What to work on: The material below holds pictures, which are to be left out; copy exactly the lines from the one with "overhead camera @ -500" through the one with "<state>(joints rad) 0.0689".

*** Records for this task

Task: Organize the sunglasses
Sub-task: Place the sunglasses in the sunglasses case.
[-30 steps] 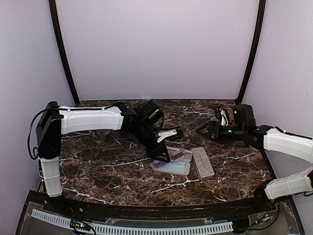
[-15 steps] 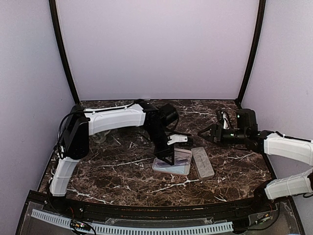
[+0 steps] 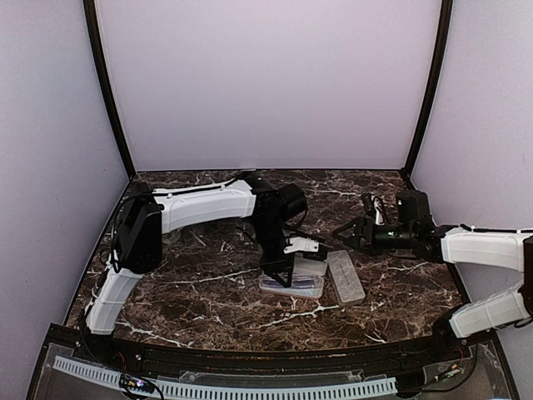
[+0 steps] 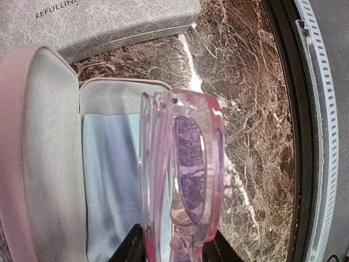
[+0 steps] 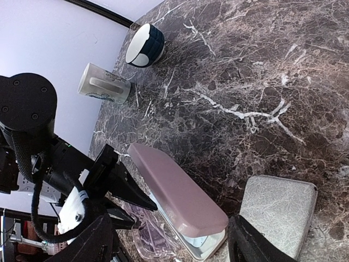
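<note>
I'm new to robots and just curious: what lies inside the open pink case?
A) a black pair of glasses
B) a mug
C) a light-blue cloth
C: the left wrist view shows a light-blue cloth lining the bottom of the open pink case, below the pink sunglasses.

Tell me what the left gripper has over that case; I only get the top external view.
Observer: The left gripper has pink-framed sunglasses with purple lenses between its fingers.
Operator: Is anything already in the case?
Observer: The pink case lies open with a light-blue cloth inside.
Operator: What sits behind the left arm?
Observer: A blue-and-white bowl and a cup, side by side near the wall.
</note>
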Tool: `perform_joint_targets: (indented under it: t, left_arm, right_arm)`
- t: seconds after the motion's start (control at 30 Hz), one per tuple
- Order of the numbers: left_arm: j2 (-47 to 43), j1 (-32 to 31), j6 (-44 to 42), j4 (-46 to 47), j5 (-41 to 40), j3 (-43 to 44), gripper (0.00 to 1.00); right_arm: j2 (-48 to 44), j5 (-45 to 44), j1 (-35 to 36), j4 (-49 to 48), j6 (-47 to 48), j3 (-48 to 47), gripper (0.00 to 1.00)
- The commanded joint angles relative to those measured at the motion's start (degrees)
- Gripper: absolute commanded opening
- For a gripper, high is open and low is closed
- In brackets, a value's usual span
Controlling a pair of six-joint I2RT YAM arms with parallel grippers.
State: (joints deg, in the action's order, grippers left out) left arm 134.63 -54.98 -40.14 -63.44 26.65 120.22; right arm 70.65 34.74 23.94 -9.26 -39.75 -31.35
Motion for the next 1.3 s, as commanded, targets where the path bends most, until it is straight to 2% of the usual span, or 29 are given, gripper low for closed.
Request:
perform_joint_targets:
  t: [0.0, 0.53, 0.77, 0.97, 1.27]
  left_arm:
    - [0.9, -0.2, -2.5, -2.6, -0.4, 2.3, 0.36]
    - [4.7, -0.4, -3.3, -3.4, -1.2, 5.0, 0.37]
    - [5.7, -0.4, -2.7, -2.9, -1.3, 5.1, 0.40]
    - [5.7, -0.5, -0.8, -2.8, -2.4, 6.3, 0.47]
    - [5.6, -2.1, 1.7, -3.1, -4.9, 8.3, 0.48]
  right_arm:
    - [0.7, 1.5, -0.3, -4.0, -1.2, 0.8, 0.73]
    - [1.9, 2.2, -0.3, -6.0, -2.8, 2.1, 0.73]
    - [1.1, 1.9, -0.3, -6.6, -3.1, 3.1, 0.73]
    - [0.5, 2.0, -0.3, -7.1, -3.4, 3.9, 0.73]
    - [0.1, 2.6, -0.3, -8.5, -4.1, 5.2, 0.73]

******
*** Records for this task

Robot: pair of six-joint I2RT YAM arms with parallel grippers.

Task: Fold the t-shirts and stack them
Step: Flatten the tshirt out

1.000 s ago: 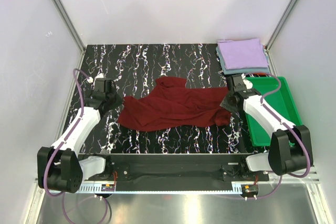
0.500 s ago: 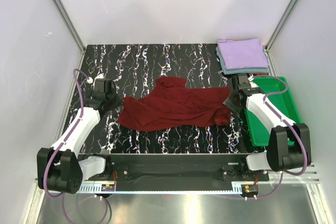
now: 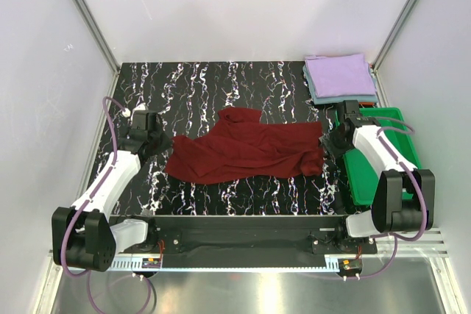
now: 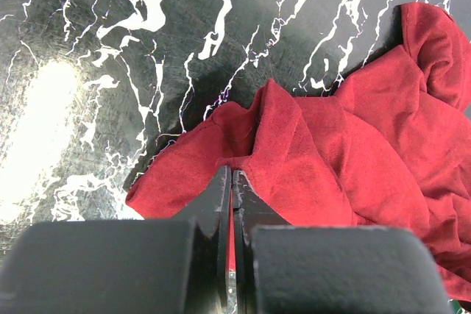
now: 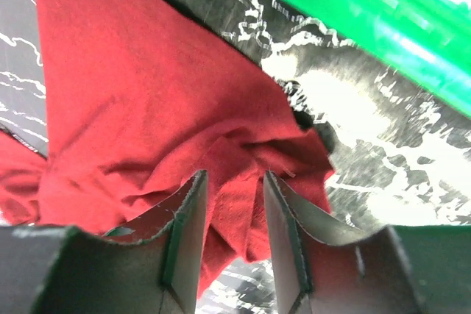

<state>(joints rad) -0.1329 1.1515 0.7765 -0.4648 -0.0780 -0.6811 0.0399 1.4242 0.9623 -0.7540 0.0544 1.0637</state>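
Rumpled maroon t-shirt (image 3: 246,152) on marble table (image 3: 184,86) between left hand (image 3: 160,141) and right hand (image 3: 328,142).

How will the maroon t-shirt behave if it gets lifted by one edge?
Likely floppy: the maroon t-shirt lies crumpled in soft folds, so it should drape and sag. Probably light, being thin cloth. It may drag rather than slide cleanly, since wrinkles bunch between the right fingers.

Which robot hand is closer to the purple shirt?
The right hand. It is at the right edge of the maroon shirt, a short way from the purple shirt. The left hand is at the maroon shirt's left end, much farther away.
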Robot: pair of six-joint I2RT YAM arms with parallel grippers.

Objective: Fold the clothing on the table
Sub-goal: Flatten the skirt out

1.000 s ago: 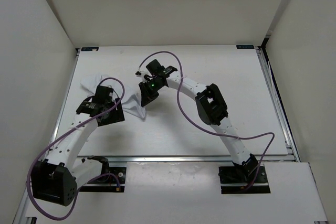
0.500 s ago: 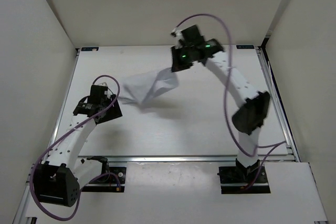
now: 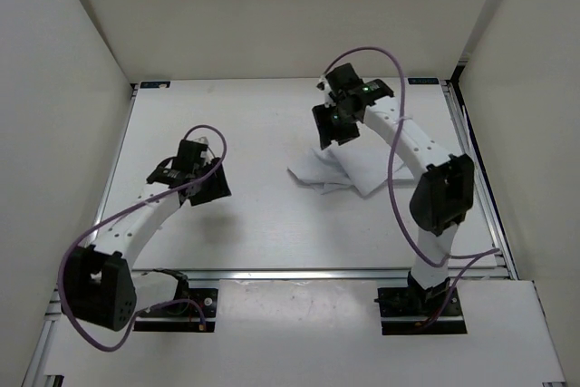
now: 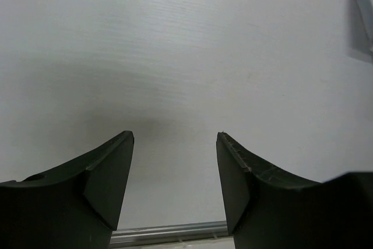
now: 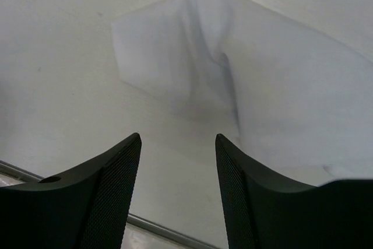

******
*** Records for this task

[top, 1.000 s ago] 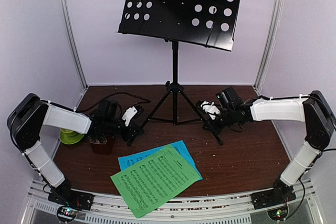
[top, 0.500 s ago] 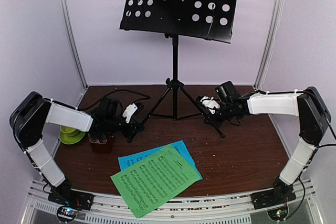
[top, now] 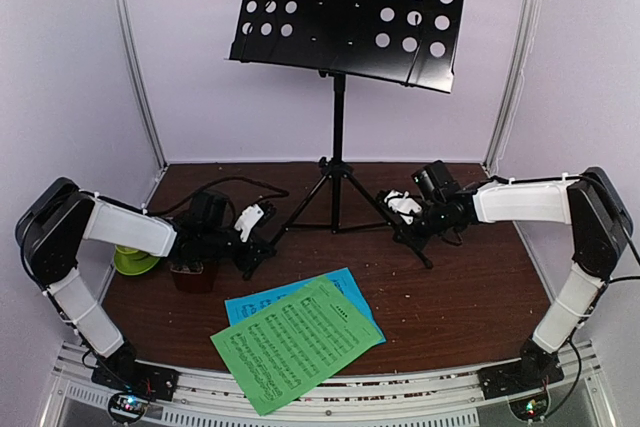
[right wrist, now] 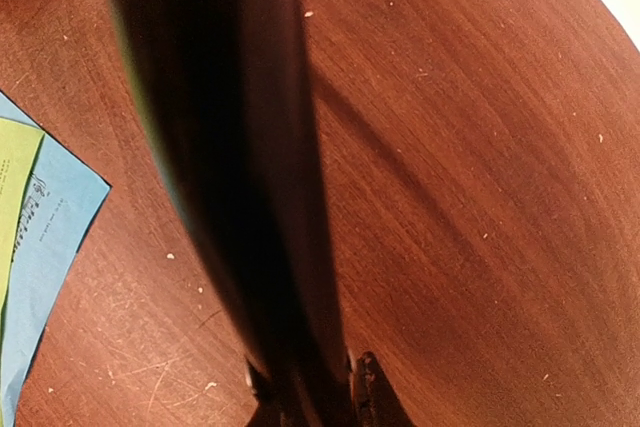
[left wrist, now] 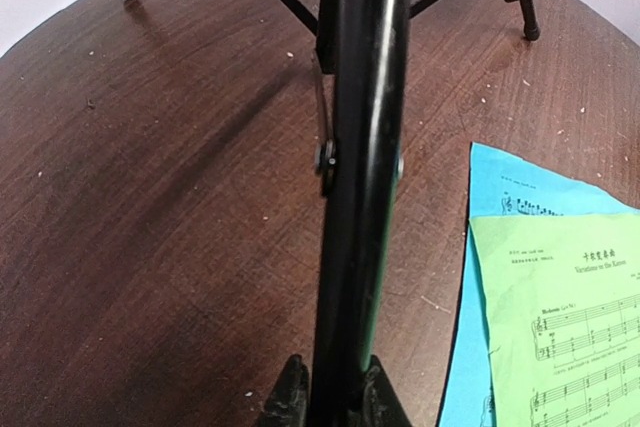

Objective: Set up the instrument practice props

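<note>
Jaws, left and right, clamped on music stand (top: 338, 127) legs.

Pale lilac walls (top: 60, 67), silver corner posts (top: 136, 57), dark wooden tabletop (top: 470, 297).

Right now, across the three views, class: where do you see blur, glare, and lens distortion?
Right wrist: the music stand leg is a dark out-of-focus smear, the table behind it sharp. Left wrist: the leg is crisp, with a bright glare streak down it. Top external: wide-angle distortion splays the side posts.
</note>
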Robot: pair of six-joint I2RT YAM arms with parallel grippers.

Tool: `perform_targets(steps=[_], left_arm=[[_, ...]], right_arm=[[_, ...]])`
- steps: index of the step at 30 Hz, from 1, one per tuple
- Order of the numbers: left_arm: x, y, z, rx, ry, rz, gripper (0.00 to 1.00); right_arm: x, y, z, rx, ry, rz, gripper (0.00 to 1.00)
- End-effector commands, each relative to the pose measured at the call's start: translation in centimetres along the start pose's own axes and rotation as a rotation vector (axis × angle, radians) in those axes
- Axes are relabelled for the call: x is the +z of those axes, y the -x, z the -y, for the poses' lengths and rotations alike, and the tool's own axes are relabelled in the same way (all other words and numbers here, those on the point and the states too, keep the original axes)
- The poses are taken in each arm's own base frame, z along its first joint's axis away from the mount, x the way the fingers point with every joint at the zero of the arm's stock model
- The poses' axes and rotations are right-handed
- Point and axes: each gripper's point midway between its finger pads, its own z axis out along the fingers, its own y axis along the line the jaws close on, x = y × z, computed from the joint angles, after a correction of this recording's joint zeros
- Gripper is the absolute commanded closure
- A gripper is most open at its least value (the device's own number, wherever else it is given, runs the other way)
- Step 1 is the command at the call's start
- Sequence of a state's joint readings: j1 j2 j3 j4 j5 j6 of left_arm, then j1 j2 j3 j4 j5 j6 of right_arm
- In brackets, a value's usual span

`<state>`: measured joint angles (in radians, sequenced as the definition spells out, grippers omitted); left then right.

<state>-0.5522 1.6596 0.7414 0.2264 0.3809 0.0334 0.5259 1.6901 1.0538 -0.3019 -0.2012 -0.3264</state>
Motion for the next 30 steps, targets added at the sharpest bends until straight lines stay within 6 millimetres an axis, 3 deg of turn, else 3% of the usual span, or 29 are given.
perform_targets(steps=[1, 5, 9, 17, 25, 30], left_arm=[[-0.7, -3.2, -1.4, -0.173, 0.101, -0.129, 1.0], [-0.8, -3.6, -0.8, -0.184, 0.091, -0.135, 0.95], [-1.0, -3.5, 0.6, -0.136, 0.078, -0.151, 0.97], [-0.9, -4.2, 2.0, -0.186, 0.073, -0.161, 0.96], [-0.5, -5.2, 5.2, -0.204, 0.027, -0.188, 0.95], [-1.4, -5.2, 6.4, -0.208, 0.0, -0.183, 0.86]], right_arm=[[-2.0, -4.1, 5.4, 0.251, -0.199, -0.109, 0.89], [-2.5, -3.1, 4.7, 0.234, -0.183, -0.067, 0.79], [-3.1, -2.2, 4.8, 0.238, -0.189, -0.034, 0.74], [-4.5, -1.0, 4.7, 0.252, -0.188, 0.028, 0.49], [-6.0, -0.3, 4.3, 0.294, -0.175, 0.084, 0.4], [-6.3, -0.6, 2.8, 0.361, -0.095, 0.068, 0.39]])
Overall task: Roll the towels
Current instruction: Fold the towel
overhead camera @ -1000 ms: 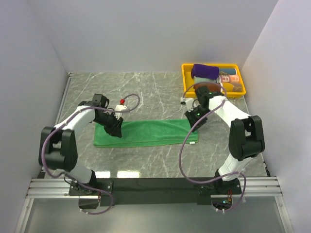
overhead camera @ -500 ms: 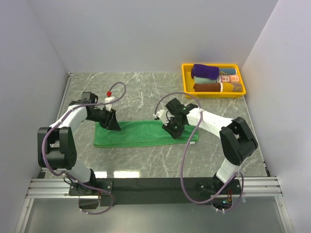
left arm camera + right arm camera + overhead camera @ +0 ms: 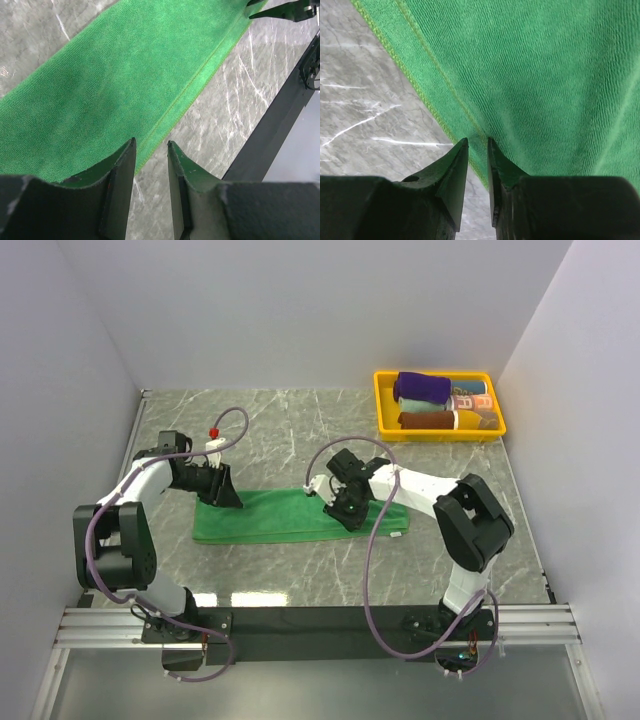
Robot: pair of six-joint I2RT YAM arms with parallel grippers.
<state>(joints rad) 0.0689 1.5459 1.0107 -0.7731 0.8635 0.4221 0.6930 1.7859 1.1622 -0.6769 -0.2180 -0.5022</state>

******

Answer for the task:
overhead camera @ -500 ms: 
left arm camera + right arm camera + overhead camera @ +0 ms: 
Robot: pair of six-joint I2RT YAM arms with parallel grippers.
<state>(joints rad) 0.0689 1.5459 1.0107 -0.7731 0.8635 0.4221 0.6930 1.7859 1.1622 -0.6769 -0.2180 -0.5022</state>

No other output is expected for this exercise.